Anyway, our Florida Supreme Court has decided, once and for all, that white powdery substances in different baggies must be tested separately. The problem with putting all of the baggies together for testing is that this “process of commingling creates an unjustifiably high risk that noncontrolled substances will be inappropriately mixed with controlled substances. Once multiple packets of individually wrapped powder are commingled before they are chemically tested, the simple process of commingling irreversibly destroys both the independent chemical composition of each individually wrapped packet and the ability to discern whether the pre-commingled substance was controlled or counterfeit. . . In effect, by commingling before testing each individually wrapped packet, the State can eliminate any possibility of discovering whether one or more of the individual packets contained a noncontrolled substance, while simultaneously increasing the probability that a defendant will be charged with trafficking in a higher amount than would have been possible if the State had individually tested each packet.” Id. at 229.
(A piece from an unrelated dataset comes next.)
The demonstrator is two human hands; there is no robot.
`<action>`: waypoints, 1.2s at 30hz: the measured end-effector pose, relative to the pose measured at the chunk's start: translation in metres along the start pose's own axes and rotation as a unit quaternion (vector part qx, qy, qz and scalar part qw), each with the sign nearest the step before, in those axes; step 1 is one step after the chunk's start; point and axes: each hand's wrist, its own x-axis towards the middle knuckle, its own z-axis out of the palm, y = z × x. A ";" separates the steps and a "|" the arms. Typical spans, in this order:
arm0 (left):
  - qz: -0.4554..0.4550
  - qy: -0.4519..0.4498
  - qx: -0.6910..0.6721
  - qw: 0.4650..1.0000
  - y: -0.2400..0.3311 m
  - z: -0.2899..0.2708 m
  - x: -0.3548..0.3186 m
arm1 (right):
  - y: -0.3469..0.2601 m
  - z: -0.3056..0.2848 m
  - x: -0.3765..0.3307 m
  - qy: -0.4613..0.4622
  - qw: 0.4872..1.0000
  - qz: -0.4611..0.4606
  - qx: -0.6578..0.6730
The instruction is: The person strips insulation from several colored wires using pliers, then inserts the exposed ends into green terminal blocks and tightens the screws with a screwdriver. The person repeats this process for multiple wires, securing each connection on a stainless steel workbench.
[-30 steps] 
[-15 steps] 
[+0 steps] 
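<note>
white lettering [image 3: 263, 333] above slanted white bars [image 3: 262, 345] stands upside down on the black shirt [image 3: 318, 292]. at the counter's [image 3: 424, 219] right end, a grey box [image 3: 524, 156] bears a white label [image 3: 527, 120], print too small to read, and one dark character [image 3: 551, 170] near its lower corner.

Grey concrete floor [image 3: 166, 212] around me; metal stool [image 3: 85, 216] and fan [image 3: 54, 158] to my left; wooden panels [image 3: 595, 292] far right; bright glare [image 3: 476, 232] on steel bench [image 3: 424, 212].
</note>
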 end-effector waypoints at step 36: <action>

Now, before you jump to the conclusion that all baggies must be tested individually, don’t go there. That’s not what the court is saying, they’re only saying that such testing procedures apply “when the substance discovered is one that poses an identifiable danger of misidentification, such as the white powder discovered in this case. If the chemical composition of the substance seized does not pose a danger of misidentification, the State is not required to chemically test individually wrapped packets.” Justice Canady dissented on this opinion, quoting a lower court’s reasoning that “it seems to me, as it must have to the jury, eminently reasonable to conclude that the material in the packet randomly selected from each of the two bundles was representative and characteristic of the other ones, which were otherwise identical in every way”. Id. at 231.

So, that’s how you test drugs. Tell your scientists not to pour everything into one baggie, and in the meantime, I’ll probably write another couple of articles about how this simple rule continues to be ignored. Part 4, coming in 2015, trust me.